-- Action item --
Transcribe the listing underneath, keeping each word exact and omitting the images.

-- Raw data --
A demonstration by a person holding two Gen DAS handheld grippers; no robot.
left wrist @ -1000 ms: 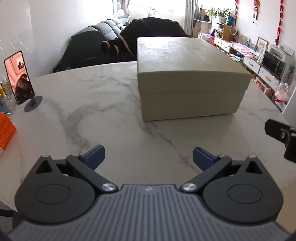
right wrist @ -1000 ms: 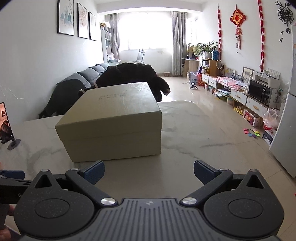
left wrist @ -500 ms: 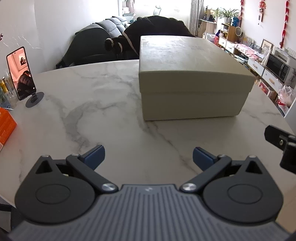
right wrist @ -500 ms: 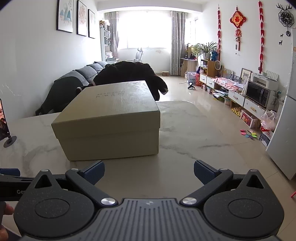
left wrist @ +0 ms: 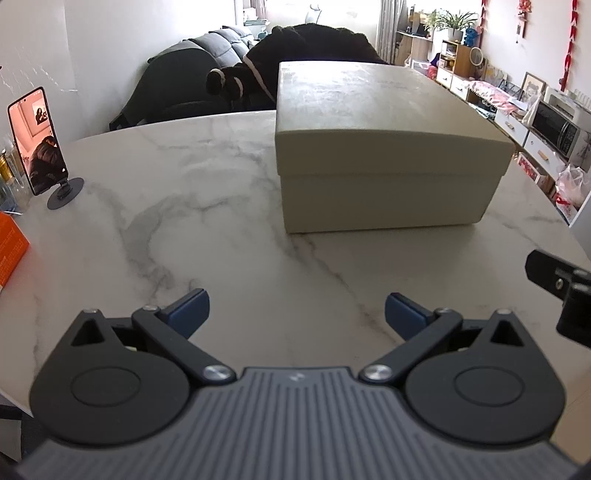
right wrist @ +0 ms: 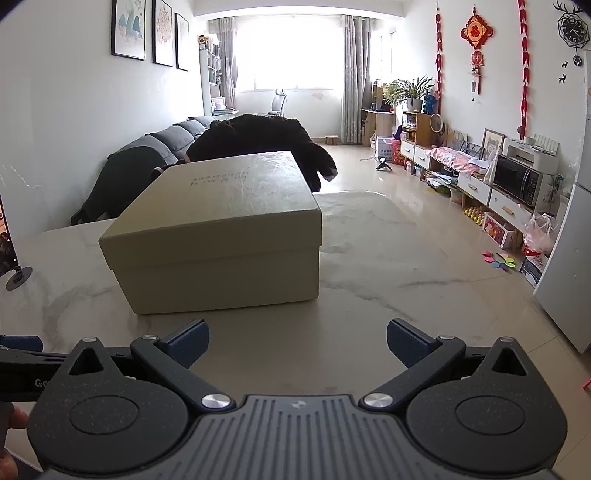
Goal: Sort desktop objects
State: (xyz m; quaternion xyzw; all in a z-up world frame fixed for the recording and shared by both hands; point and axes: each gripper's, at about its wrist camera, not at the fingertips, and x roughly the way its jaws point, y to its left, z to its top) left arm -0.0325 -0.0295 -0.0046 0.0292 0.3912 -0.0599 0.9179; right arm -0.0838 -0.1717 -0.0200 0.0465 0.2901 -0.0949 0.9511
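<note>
A home living room. Ahead of the fingers and to their left, a grey sofa stands along the wall under framed pictures. To their right are low cabinets with a microwave, potted plants and red hanging ornaments. Straight ahead, a curtained window.

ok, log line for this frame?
left gripper: open, empty | right gripper: open, empty | beige box: lid on, untouched | marble table
</note>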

-- Exercise solution --
A demonstration by a person holding two Gen DAS handheld grippers; no robot.
left wrist @ -1000 ms: 
right wrist @ -1000 ms: 
left wrist @ -500 ms: 
right wrist @ -500 ms: 
left wrist @ +0 ms: 
right wrist @ +0 ms: 
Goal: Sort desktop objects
State: (xyz m; quaternion xyzw; all in a z-up world frame fixed for the recording and shared by both hands; point and axes: each gripper's, at about its wrist camera, not at the fingertips, and x roughly the way its jaws point, y to its left, z to its top) left arm -0.0325 -0.0295 -0.0046 0.0292 0.3912 -0.0599 0.9179; right arm -0.0838 -0.1717 -0.0200 0.0465 0.2901 -0.0949 0.9511
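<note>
A home living room. Ahead of the fingers and to their left, a grey sofa stands along the wall under framed pictures. To their right are low cabinets with a microwave, potted plants and red hanging ornaments. Straight ahead, a curtained window.

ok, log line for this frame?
left gripper: open, empty | right gripper: open, empty | beige box: lid on, untouched | marble table
</note>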

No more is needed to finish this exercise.